カラープランニングの現場から

カラリストを志す人のために、カラービジネス業界のキーマンの方々から、
実際のカラープランニングの実務をご紹介するとともに、培われた経験からの貴重なアドバイスをお届けします。


株式会社日本カラーデザイン研究所

代表取締役所長宮岡 直樹

宮岡氏

個人プロフィール

宮岡 直樹(みやおかなおき)
大学を卒業後、株式会社日本カラーデザイン研究所に入社。プロダクトやパッケージ、建築外装、オフィスなどの分野の色彩研究をを中心に活動。企画編集した書籍に「配色歳時記」「心を伝える配色イメージ」(いずれも講談社)がある。趣味は菜園、料理、釣りなど。

Q. 現在のお仕事の具合的な内容は?

独自に開発した「イメージスケール」と「感性データベース」を活用した生活者の好みやライフスタイル分析、時代動向予測、競合の分析とそれらに基づくカラー戦略・販売促進戦略の提案をしています。配色のテクニカルなスキルアップ、カラーマーケティングなどのセミナーの実施や色彩資料、トレンド予測資料の開発と販売も行っています。

Q. 今のお仕事に携わった経緯は?

大学時代、絵を描くことが好きだったので、美術やアート関係の就職先をさがしていました。就職課のファイルで偶然知った就職先のひとつです。

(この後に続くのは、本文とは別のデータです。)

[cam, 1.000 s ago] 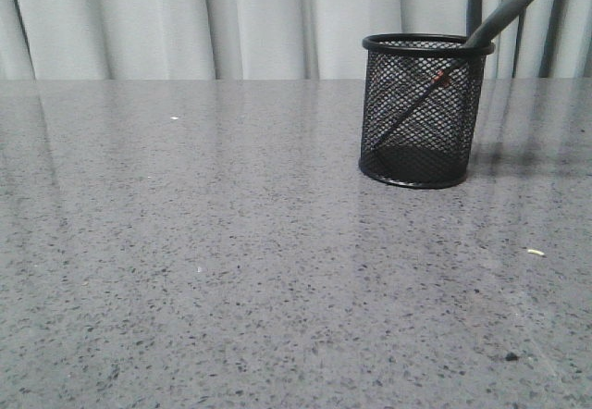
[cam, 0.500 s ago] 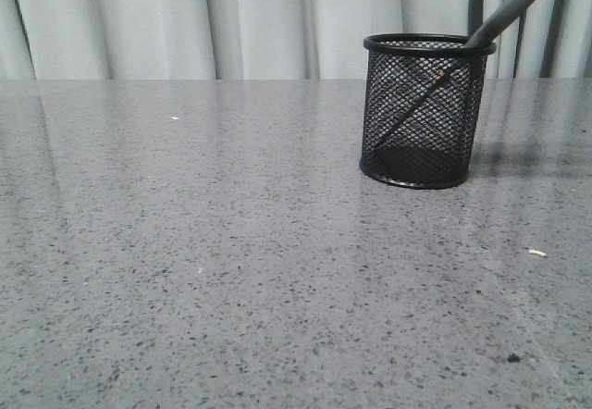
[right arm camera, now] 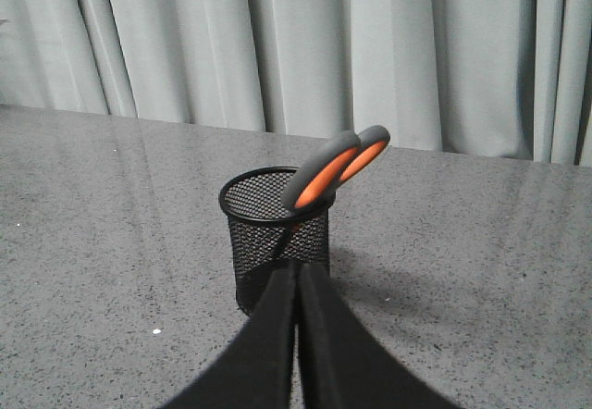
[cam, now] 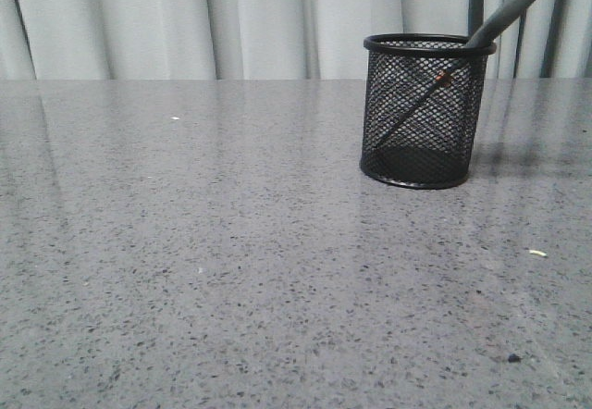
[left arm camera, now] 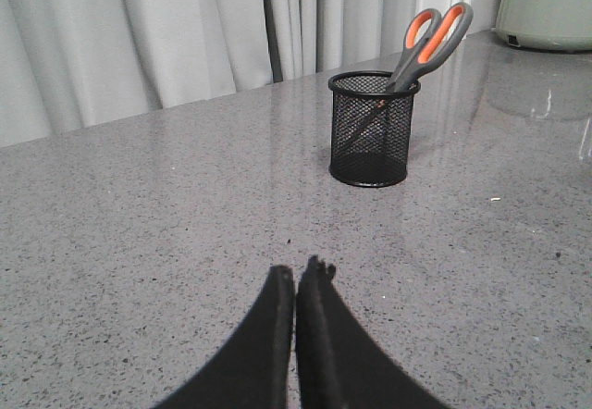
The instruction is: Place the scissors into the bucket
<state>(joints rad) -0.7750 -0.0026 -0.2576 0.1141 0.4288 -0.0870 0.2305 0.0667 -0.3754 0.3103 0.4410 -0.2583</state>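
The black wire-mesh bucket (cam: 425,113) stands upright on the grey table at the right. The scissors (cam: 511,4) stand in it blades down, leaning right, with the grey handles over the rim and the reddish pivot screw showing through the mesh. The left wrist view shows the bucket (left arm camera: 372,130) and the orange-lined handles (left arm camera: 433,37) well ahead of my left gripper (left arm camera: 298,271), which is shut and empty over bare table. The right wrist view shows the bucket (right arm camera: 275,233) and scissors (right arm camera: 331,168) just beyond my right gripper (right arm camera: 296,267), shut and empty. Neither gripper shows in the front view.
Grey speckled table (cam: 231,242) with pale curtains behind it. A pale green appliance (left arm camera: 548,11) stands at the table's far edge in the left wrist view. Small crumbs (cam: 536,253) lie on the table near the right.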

Q. 商品などの、色を決定するまでの業務の具体的な手順・流れは?

まず、クライアントのニーズのヒアリングを行います。次に企画書と見積書の提出をし、プロジェクトが開始されます。その後、調査分析、提案作業、中間報告を行います。そして、最終報告を経て終了となります。

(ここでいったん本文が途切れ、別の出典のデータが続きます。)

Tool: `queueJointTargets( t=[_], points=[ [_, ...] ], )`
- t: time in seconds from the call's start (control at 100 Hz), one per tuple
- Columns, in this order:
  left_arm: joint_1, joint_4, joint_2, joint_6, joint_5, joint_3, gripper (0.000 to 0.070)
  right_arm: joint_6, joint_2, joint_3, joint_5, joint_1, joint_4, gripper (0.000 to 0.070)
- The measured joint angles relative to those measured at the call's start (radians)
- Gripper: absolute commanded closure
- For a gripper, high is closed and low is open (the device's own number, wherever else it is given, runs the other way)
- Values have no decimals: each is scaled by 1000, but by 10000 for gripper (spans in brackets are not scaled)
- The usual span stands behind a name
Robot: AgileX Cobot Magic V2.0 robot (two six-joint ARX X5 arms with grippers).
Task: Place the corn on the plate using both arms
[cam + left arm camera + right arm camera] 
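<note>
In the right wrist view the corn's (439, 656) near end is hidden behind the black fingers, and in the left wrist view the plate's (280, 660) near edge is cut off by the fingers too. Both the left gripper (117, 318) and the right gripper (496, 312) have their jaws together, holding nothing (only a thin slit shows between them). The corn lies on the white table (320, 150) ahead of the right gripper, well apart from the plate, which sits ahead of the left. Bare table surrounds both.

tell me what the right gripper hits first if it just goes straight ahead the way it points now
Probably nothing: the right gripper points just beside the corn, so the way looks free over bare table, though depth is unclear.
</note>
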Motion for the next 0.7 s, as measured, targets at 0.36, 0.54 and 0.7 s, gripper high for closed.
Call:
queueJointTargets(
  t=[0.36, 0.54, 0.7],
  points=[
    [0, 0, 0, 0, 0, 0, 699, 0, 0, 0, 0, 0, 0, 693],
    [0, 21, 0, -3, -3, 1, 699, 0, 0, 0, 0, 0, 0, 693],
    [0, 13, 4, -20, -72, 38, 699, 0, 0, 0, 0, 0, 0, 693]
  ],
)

Q. 使用するカラーコード・システム、参考資料などは?

独自に開発した1093色のカラーチャートと色紙、低彩度チャートと色紙です。更に、マンセル色票、PANTONE、DICの色見本なども活用します。

Q. 業界特有のセオリー、タブーなどは?

女性の志望者が多い半面男性が減っています。色彩の仕事=女性の仕事というイメージが定着しつつありますが、本来は男女両方の能力やセンスが必要だと思います。検定試験で資格を取ってもそれを活かせる就職先は非常に少ないのが現状です。

Q. 必要とされるスキル(教育・知識・技術等)、経験は?

美的なものに対する好奇心と感受性です。情緒的な現象を論理的に考え伝える能力や技術も必要とされます。又、持続的に学んでいこうとする姿勢や問題発見能力、コミュニケーション能力なども必要とされます。

Q. 日々の情報収集や努力している物事は?

植物や自然、日常の風景をよく観察します。人工と自然の接点を考えます。展覧会や映画や読書はなるべく欠かさないようにします。

Q. 同様の仕事を望む学生や一般の方へのアドバイスは?

分野や業界を越えて色を考えることに加え、プラス何か独自の強みがあると良いと思います。色彩の仕事に限定すると非常に少ないので、「色彩のスキルを活かせる」仕事という枠でとらえた方がいいかもしれません。

会社プロフィール

株式会社日本カラーデザイン研究所(所在地:東京都文京区本郷3-5-2第2田中ビル)は、1967年に設立された「色彩のイメージ心理研究」をベースに活動して来た民間の研究所で、カラービジネスの分野では草分け的存在です。独自に開発した感性を測る物差し「カラーイメージスケール」は、数百万色ともいわれる色の世界を130の代表色として体系化、それらをSD法調査や多変量解析により、「WARM-COOL」「SOFT-HARD」「CLEAR-GRAYISH」の3軸の立体空間の中に配色と言語をリンクさせプロットしたシステムです。(1982年に特許を取得)
また、各種の色彩資料やトレンド予測情報誌「イメージ情報」や「カラーリスト」(講談社)などの数々の書籍を発刊、漠然としたイメージの世界を視覚化する診断ソフト「イメージアナリスト」などを発表し、カラービジネスの分野で言語と配色の体系化をコアにしながら独自のポジションを築いてきました。